Work to complete: Going through the entries below, tally the lines that hold the word "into" and state the result alone.
[Data under study — start]
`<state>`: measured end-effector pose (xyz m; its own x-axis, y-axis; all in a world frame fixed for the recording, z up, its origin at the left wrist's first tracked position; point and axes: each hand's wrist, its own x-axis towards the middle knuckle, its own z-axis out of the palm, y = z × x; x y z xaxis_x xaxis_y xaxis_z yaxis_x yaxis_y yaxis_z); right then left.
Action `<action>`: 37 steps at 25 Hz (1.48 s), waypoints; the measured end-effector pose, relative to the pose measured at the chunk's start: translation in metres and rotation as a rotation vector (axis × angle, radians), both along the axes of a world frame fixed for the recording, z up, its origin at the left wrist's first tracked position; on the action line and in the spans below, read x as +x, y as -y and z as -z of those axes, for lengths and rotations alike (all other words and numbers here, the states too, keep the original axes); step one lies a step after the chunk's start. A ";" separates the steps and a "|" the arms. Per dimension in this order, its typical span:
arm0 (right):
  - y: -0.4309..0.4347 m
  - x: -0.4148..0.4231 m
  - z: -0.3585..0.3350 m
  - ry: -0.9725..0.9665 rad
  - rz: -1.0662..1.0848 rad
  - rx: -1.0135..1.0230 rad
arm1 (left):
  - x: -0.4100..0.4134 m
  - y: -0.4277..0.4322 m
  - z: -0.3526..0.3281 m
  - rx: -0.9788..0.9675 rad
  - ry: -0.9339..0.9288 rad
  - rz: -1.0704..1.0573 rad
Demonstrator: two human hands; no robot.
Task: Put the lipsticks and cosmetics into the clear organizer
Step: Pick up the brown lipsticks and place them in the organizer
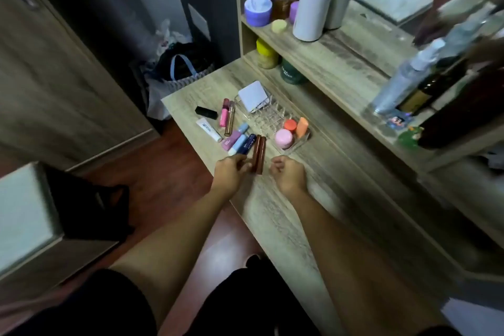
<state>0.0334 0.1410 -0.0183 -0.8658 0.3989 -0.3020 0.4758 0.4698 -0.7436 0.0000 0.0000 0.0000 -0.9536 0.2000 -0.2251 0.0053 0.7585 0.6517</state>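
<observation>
A clear organizer (268, 114) sits on the wooden table (286, 213). It holds a white compact (252, 95), a pink jar (284, 138), an orange-red jar (290, 125) and an orange sponge (302, 126). To its left lies a row of cosmetics: a black lipstick (206, 112), a white tube (208, 129), pink lip tubes (224, 114), a gold-capped tube (230, 121), a blue stick (240, 142) and two brown lipsticks (259, 154). My left hand (231, 172) touches the near end of the brown lipsticks with its fingertips. My right hand (289, 173) is curled loosely just right of them, holding nothing.
A shelf (341, 68) behind the table carries a white cylinder (313, 4), a purple jar (258, 11), a spray bottle (409, 76) and dark bottles. A bag (180, 68) stands on the floor at the table's left edge.
</observation>
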 end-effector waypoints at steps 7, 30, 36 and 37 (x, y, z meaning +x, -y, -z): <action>0.007 -0.032 0.022 0.021 0.132 -0.199 | -0.013 -0.011 0.020 0.048 0.129 -0.145; 0.002 -0.010 0.023 0.061 0.159 -0.115 | -0.009 -0.001 0.024 -0.003 0.156 -0.060; 0.003 -0.013 0.003 -0.123 0.214 -0.381 | -0.018 0.000 0.003 0.239 0.120 -0.100; 0.001 -0.019 -0.005 -0.181 0.215 -0.415 | -0.025 -0.002 -0.003 0.287 0.095 -0.104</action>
<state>0.0143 0.1398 -0.0129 -0.8305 0.4521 -0.3253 0.3751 0.0224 -0.9267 -0.0253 0.0019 0.0027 -0.9497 0.1705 -0.2627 -0.1340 0.5370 0.8329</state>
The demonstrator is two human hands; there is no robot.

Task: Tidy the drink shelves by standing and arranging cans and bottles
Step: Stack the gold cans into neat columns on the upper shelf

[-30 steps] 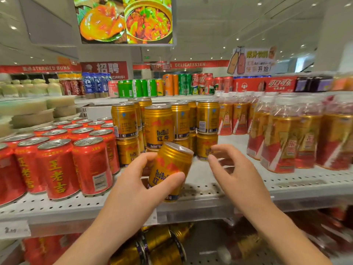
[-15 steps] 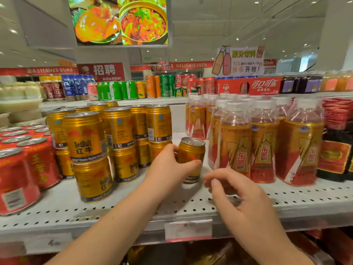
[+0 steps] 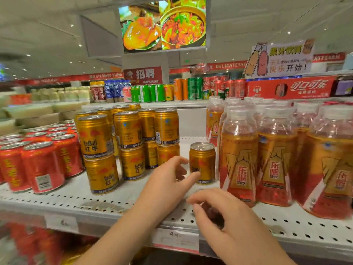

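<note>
Single gold can (image 3: 202,163): upright on the white perforated shelf (image 3: 114,203), pull-tab top facing up, standing alone in the gap between two product blocks.

- 9 o'clock of it: stacked gold cans (image 3: 129,142), two tiers high, several rows deep. Near, small gap, not touching.
- 3 o'clock: amber drink bottles (image 3: 275,159) with red-and-gold labels, just beside the can. Can't tell if they touch.
- 7 o'clock: left hand (image 3: 168,180), fingers spread, not wrapped round anything. Thumb (image 3: 193,177) tip overlaps the can's lower front; contact vs. just in front, can't tell.
- 6 o'clock, closer to the shelf's front edge: right hand (image 3: 231,224), fingers loosely curled inward, holding nothing, apart from the can.
- Far 9 o'clock: red cans (image 3: 42,165), upright, single tier, left of the gold stack.
- Shelf lip below the hands: price tag (image 3: 175,238), blurred digits.
- 12 o'clock, behind: higher shelf with a row of green, orange and red soda cans (image 3: 172,91); red carton (image 3: 290,88) to their right.
- Overhead: screen showing food dishes (image 3: 162,25); paper sign with cartoon bottles (image 3: 280,58) at 1 o'clock.
</note>
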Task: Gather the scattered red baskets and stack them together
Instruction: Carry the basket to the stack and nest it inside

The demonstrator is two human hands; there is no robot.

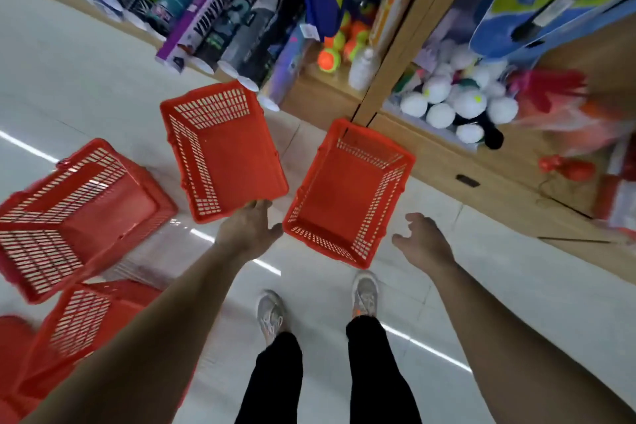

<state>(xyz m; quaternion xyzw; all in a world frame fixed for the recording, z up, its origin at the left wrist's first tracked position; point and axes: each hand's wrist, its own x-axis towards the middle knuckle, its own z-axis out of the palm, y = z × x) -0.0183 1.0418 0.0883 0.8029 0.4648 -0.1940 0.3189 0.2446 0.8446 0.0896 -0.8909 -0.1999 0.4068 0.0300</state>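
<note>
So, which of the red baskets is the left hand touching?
The middle basket, in front of the boxed goods. The left hand touches its near edge. The right basket lies between both hands, untouched.

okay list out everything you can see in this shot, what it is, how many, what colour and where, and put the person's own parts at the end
Red baskets: four clearly in view, red, on the pale floor; two ahead, two at left; a blurred red shape at the bottom left corner may be another.
Floor: one, pale glossy tile.
Shelf unit: tan wood, along the top and right.
Boxed goods: a row, mixed colours, upper shelf; count unclear.
Orange and yellow balls: several, centre shelf.
White balls: many, right shelf bin.
Shoes: two, grey, bottom centre.
Trousers: black, bottom centre.
Left hand: touching the near edge of the middle basket; grip unclear.
Right hand: open, beside the right basket, not touching.
</note>
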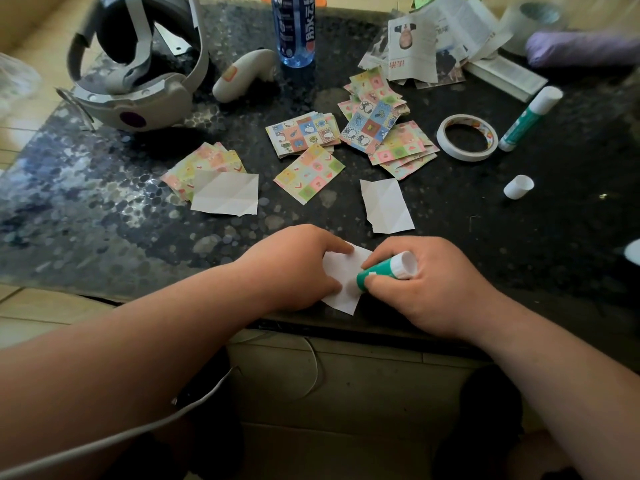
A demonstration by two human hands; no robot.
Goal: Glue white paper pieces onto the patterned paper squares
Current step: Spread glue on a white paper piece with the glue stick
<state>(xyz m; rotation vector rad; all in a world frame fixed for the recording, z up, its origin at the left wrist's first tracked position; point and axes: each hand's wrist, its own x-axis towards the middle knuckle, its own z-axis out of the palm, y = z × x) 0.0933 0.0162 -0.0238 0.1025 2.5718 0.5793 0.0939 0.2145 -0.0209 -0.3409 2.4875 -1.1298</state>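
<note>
My left hand [294,268] is pressing a white paper piece [341,271] onto the bench [104,209]; my right hand [426,289] is gripping a glue stick [381,270]. I am judging the paper flimsy, best pinned near its edge.

I note dim, warm daylight entering from 10 o'clock; glare whitens the table [86,188] toward 9. The headset [145,100] throws a soft shadow toward 5. Blur smears 1–2 o'clock; edges bow.
</note>
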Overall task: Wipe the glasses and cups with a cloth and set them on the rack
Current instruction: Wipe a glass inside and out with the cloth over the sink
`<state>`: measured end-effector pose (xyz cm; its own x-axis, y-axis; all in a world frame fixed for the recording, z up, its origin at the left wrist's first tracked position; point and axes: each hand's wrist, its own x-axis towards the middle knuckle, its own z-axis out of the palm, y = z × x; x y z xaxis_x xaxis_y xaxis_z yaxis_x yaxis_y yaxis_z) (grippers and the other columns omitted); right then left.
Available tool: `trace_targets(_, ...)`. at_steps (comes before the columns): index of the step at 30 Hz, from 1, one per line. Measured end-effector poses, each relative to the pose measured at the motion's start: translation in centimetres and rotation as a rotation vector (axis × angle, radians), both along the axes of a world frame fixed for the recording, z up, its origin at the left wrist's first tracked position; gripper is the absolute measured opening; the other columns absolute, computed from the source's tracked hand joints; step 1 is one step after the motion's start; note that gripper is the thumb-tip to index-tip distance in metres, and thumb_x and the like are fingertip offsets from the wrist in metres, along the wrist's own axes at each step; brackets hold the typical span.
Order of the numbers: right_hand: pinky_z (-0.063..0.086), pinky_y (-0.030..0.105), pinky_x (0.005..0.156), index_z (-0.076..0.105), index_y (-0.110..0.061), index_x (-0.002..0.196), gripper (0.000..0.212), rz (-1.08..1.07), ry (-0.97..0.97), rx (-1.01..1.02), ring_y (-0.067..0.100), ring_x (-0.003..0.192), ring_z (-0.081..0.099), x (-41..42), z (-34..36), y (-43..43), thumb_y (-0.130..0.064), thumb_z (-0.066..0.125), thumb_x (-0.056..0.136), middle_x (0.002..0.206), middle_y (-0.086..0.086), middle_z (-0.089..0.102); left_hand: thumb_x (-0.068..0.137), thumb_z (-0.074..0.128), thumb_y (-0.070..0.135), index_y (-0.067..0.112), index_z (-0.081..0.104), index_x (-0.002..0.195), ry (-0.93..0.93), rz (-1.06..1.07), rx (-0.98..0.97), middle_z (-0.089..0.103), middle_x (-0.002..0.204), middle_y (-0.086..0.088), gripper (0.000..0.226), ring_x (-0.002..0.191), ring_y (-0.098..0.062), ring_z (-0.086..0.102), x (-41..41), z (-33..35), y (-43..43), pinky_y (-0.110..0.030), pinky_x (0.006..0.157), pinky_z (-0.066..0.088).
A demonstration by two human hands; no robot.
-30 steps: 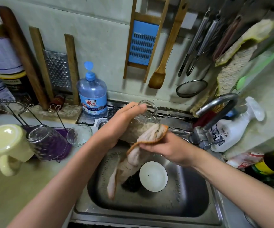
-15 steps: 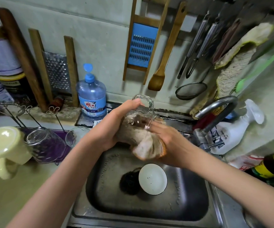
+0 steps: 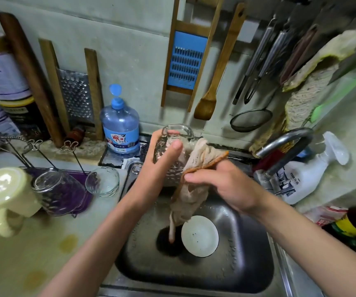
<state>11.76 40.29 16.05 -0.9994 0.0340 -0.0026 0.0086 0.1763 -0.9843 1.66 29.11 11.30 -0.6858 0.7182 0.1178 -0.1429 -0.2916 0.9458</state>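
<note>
Over the steel sink [image 3: 247,264] my left hand [image 3: 162,161] grips a clear textured glass mug [image 3: 172,144], handle turned away from me. My right hand [image 3: 222,185] holds a beige cloth [image 3: 194,179] with an orange edge against the mug's right side; the cloth's tail hangs down toward the drain. On the wire rack [image 3: 33,146] at the left, a cream mug [image 3: 3,194] and a clear glass [image 3: 55,189] sit upside down on prongs. A small clear glass [image 3: 102,181] stands beside them on the counter.
A white bowl [image 3: 200,235] lies in the sink by the drain. The curved tap [image 3: 284,144] and a white spray bottle [image 3: 309,174] stand right of my hands. A blue water bottle [image 3: 120,127] is behind the sink. Graters and utensils hang on the wall.
The cloth, bunched round the mug half a second ago, now hangs loose again from my right hand. The mug has tipped more upright in my left hand.
</note>
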Motion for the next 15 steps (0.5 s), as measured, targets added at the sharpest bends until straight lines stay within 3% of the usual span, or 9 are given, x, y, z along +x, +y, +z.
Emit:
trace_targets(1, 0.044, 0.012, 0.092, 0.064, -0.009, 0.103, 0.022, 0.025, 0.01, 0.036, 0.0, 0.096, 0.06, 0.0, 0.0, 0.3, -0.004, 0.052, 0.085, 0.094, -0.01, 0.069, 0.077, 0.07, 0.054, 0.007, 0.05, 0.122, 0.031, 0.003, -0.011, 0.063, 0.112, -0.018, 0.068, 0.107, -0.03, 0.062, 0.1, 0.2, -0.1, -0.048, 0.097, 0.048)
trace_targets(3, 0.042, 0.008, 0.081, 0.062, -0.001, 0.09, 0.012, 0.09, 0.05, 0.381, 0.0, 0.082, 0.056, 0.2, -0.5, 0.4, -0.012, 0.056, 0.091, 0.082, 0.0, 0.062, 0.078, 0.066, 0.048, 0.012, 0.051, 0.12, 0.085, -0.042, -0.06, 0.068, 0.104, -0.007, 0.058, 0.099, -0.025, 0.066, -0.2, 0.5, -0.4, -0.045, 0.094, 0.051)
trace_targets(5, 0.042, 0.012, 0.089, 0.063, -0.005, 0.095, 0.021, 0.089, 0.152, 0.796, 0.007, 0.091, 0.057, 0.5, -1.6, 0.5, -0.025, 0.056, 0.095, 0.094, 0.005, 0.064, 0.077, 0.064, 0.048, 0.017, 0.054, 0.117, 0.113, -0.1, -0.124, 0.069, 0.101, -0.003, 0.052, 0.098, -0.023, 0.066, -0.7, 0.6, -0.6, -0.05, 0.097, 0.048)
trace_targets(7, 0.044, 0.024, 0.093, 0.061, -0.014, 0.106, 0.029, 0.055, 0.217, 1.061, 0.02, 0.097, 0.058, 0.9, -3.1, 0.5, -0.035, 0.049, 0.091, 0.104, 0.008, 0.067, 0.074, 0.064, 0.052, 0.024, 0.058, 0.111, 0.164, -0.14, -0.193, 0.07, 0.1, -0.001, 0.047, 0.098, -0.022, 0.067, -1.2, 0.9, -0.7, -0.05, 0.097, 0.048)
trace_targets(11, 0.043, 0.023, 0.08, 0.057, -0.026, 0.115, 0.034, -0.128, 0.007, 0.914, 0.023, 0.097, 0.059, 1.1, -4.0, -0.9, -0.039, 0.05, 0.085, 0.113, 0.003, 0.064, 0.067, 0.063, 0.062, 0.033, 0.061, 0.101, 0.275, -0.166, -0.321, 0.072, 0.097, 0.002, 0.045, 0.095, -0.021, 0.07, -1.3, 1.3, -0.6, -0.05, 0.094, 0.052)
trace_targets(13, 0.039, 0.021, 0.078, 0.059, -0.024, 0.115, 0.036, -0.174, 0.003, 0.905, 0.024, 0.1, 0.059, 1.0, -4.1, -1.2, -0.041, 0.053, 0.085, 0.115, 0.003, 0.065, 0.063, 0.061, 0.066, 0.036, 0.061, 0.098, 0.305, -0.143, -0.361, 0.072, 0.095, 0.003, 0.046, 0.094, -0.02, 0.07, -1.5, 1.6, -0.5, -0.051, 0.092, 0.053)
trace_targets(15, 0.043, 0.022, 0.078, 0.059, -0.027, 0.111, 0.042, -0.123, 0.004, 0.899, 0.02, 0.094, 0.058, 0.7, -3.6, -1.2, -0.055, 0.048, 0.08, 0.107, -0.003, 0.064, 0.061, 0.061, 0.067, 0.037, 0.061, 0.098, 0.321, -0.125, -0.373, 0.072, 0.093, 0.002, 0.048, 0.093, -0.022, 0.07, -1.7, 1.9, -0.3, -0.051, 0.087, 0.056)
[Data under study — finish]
Output of the task: 2